Just curious, does SGI MPI use Process Aggregates?
http://oss.sgi.com/projects/csa
http://oss.sgi.com/projects/pagg
On Tue, 2 Aug 2011, Michel Bourget wrote:
Date: Tue, 02 Aug 2011 12:27:35 -0400
From: Michel Bourget <[email protected]>
Reply-To: [email protected]
To: [email protected]
Subject: [slurm-dev] SGI MPI (MPT) integration question
Hello,
we are in the process of integrating SGI MPI ( also known as MPT ) into
SLURM.This is in a context of a SGI offering SLURM as a product; hence, it
involves support and requires a simple operation of "srun --mpi=sgimpi a.out"
to be performed by our customer.SGI also committed to fully support process
tracking and job accounting within the context of SGI MPI.
The problem: SGI MPI has its own launching mechanism scaled for very very
large cluster.
* Specifically, mpirun sends a request to a launcher helper daemon
and the rest follows.
* Teaching slurm to launch on just the 1st node/task isn't a
problem. It requires a new mpi hook non-intrusive call which
would be a no-op for each other MPI plugins.
* Because SGI MPI launcher daemon is actually the pgid/container_id
of the real MPI processes running on all the nodes, we thought we
could use slurm_container_add()semantic, etc ... to realize this
is actually a no-op in many many proctrack plugins.
* More to the point, the container_id is determined before the
exeve(in exec_task()). Most of everything assume "slurmstepd" is
the ancestor of all the tasks to track and monitor,
accounting-wise. This is not true with SGI MPI.
* It seems like there is no way to easily add a list of ancestor pid
descendant ( to proctrack ) and/or a list of container id ( to
jobacct_gather ) plugins.
A proposed approach:We believe we could tackle the above problem by designing
an "strack()" interface, similar to sattach(). Something like: strack(job
id, step id, argc, argv )
* either replace cont_id and the mother pid
* spin another task within the same slurmstepd instance to
track/monitor the "other pgid"
* launch the final "a.out"
* of, if not, just waipid(pgid of the SGI MPI launcher ), ...
More notes:
* we use version 2.2.7
* We are planing to use single_task() turned on in sgimpi
* Initial plans is to embed SGI MPI plugin ( and related patch and
changes, etc ... ) into the general SLURM offering.

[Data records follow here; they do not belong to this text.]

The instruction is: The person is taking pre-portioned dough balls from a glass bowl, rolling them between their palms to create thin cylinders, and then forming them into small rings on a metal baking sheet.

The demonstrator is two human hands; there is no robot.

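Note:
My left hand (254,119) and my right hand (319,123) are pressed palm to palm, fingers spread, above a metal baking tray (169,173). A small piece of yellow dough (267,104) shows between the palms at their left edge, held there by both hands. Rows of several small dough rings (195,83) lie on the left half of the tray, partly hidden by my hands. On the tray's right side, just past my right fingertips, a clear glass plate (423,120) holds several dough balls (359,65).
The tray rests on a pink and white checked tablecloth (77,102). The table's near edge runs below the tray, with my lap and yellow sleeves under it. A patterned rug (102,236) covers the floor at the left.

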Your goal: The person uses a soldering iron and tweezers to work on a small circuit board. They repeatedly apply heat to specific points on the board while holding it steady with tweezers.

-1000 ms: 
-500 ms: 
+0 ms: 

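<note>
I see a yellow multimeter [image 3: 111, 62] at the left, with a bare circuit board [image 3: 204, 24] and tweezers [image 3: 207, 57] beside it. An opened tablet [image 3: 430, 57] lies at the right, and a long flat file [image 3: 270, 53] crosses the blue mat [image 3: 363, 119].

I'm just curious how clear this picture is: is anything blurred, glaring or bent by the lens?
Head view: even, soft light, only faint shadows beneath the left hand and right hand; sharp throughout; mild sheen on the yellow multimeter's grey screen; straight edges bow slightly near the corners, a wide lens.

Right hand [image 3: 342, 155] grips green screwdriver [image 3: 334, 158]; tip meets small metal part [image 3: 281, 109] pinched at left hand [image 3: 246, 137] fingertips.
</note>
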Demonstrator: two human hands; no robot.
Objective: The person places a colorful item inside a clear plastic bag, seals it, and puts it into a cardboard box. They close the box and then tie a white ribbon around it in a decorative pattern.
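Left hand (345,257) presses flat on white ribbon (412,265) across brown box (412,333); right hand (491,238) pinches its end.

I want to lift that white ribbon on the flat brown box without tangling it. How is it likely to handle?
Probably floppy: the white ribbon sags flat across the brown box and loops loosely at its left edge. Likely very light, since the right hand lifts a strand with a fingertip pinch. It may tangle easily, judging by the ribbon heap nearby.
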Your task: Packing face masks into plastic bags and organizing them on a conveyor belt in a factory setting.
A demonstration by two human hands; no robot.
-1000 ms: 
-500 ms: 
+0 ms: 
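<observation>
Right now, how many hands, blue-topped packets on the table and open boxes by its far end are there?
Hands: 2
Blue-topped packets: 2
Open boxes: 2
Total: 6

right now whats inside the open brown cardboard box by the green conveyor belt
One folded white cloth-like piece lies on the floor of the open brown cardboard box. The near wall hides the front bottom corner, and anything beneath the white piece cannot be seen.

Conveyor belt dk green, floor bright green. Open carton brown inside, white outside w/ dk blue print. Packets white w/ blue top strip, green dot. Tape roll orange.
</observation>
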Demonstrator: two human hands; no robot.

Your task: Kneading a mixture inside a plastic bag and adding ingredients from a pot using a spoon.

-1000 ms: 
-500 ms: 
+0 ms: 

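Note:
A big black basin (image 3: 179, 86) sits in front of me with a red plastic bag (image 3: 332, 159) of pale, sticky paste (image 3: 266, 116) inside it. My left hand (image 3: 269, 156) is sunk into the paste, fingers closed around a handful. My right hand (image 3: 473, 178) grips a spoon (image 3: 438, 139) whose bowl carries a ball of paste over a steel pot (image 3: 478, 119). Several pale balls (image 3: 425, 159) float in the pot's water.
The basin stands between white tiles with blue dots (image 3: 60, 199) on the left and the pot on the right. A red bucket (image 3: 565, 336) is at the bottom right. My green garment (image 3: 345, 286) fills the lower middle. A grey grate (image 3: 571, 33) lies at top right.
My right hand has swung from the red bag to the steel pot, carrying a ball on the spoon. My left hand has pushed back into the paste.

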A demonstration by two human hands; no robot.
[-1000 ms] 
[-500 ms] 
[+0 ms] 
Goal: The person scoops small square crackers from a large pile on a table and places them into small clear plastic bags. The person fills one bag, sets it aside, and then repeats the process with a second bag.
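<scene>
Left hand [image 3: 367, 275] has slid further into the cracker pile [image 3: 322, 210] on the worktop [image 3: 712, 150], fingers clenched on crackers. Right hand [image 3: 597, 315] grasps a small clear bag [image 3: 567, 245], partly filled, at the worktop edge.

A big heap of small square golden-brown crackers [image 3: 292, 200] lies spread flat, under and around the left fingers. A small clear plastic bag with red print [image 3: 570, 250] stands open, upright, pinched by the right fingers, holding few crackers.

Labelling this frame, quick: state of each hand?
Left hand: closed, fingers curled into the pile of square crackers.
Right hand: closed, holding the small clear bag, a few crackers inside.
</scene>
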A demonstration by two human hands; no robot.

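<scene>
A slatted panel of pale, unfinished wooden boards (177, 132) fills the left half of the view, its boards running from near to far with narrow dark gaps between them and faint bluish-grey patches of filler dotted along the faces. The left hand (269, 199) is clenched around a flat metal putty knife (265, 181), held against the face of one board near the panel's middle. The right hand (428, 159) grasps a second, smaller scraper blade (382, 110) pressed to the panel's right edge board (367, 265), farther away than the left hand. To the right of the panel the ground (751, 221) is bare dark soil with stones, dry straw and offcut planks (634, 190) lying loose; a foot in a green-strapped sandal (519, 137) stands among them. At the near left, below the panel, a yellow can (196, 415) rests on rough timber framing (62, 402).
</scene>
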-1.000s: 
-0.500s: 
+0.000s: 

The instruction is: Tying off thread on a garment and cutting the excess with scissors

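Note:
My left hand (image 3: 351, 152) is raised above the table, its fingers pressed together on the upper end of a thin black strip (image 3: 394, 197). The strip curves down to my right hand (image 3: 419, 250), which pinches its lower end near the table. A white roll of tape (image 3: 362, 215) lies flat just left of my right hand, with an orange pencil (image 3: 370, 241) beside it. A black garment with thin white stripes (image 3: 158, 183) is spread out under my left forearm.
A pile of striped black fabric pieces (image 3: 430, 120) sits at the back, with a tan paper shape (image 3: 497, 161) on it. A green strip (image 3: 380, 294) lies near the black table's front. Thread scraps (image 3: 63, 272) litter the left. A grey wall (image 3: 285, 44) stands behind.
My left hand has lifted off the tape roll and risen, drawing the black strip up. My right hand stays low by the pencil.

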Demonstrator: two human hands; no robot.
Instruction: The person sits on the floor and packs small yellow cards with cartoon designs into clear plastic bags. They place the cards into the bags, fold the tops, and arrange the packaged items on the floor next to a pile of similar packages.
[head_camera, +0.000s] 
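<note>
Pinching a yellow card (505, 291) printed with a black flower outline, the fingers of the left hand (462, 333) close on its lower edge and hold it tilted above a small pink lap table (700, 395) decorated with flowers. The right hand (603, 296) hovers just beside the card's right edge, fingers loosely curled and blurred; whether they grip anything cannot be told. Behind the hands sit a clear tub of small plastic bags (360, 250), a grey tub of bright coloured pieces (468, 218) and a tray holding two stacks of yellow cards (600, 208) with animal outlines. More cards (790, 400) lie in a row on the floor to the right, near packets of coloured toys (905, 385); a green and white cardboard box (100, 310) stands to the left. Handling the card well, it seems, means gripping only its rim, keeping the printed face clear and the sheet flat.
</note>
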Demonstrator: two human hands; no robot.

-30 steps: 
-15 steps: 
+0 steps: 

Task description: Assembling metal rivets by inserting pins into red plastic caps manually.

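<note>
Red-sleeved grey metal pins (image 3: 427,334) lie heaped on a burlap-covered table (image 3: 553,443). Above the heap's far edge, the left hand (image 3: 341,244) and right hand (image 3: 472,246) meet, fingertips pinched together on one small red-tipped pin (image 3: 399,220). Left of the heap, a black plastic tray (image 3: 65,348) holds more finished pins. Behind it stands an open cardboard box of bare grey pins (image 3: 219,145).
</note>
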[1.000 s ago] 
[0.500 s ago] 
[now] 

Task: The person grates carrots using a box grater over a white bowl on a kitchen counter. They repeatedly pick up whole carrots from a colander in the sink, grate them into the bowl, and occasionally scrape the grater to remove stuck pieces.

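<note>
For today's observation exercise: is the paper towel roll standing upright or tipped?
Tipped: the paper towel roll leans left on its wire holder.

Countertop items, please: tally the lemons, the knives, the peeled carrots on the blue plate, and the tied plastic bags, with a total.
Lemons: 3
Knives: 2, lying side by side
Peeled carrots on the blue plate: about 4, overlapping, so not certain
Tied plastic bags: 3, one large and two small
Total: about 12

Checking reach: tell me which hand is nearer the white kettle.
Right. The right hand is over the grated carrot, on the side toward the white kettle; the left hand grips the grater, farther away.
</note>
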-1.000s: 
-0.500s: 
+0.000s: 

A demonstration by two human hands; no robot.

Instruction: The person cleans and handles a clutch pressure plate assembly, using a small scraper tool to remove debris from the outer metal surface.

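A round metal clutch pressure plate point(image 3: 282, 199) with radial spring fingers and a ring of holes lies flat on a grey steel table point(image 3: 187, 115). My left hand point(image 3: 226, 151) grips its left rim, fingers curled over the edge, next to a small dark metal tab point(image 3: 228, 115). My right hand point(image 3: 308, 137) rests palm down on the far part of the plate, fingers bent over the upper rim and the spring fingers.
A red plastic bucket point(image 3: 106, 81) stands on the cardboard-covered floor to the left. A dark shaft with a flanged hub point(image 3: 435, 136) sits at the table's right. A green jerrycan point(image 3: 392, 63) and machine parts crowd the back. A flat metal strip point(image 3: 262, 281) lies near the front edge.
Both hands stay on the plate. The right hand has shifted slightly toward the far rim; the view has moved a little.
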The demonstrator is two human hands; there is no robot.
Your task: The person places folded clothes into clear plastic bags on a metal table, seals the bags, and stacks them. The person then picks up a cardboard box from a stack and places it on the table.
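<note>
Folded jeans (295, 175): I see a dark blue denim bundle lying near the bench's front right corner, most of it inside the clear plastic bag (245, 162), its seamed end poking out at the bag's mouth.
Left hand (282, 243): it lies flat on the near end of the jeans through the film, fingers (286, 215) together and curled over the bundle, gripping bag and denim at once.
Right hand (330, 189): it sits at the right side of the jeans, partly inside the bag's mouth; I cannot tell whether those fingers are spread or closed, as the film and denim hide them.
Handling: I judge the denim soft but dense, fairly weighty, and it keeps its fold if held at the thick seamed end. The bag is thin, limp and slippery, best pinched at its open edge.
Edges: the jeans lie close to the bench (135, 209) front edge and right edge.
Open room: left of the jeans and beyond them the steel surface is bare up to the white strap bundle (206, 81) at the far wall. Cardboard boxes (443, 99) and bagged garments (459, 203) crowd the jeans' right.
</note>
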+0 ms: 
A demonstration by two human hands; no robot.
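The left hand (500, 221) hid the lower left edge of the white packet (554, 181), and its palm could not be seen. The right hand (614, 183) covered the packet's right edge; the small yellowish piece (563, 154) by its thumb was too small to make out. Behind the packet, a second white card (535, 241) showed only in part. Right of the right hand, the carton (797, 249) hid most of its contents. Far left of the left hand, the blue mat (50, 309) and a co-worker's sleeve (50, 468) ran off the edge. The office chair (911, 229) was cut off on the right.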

* We don't plan to change SGI MPI per-se to integrate slurm but
adapt it with minimal impact for our customers. Technically
speaking, SGI MPI won't link with libslurm as mvapich2 is for example.
From the above, questions are:
* any suggestions for a better approach ?
* is is feasible given 2.2.7 ?
* could 2.3 contains more facilities to help implementing the above
problems ?
* are we missing something ?
Many many thanks in advance.
-----------------------------------------------------------
Michel Bourget - SGI - Linux Software Engineering
"Past BIOS POST, everything else is extra" (travis)
-----------------------------------------------------------